# WHAT IS REQUIRED
In the copy, keep every line below as it is and leave out the pictures.

# COLLECTED DATA
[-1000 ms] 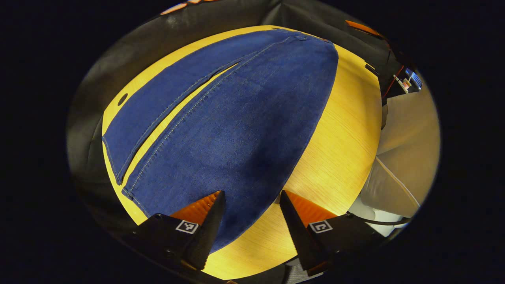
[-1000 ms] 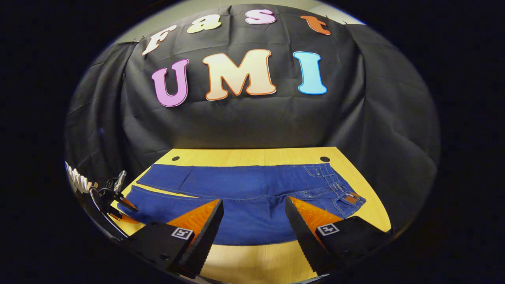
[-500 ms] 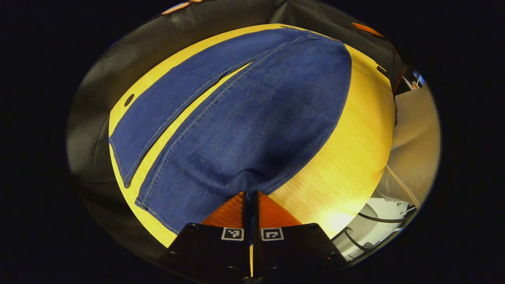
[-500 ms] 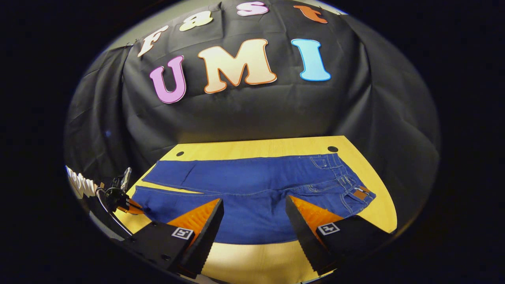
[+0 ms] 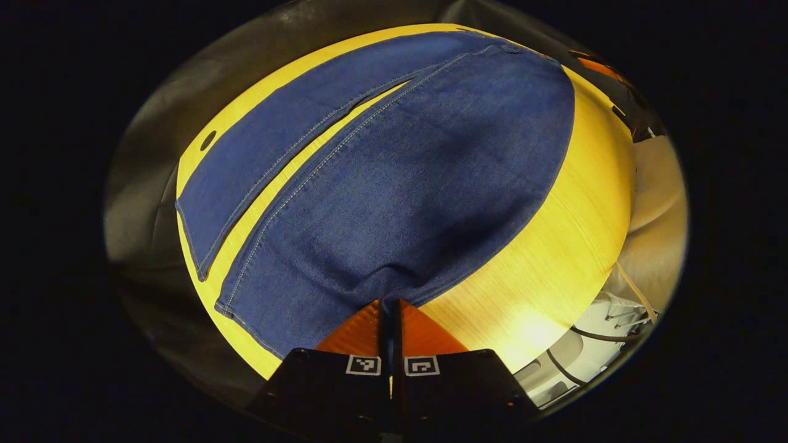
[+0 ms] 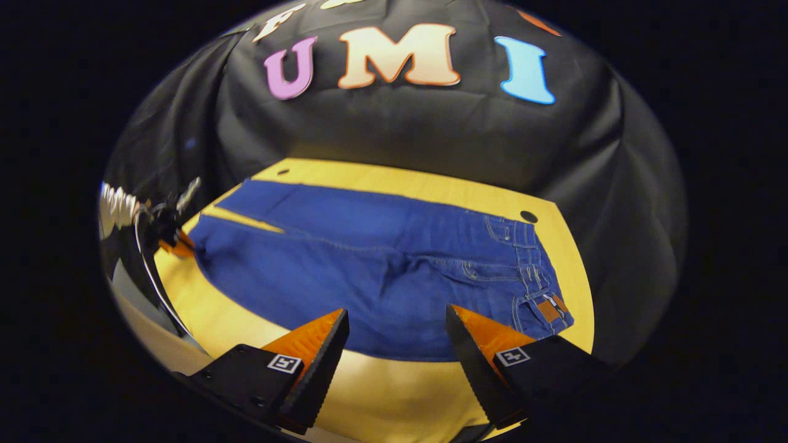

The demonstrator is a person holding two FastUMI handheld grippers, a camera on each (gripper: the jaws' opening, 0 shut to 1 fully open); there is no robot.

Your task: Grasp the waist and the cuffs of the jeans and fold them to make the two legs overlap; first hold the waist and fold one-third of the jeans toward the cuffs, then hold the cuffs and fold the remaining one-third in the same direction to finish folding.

# EXPECTED OUTPUT
[-1000 ms] 
[-1000 ms] 
[-500 ms] 
[-500 ms] 
[+0 ms] 
[+0 ms] 

The demonstrator is a person holding two FastUMI handheld grippers, a camera on each (gripper: the jaws' opening, 0 shut to 1 fully open); there is no robot.

Your task: Grasp the waist and the cuffs of the jeans and fold them to make the two legs overlap; first hold the waist and fold one-third of the jeans toward the cuffs, then hold the cuffs and fold the remaining one-third in the same direction to finish folding.

There is nothing else to the answer.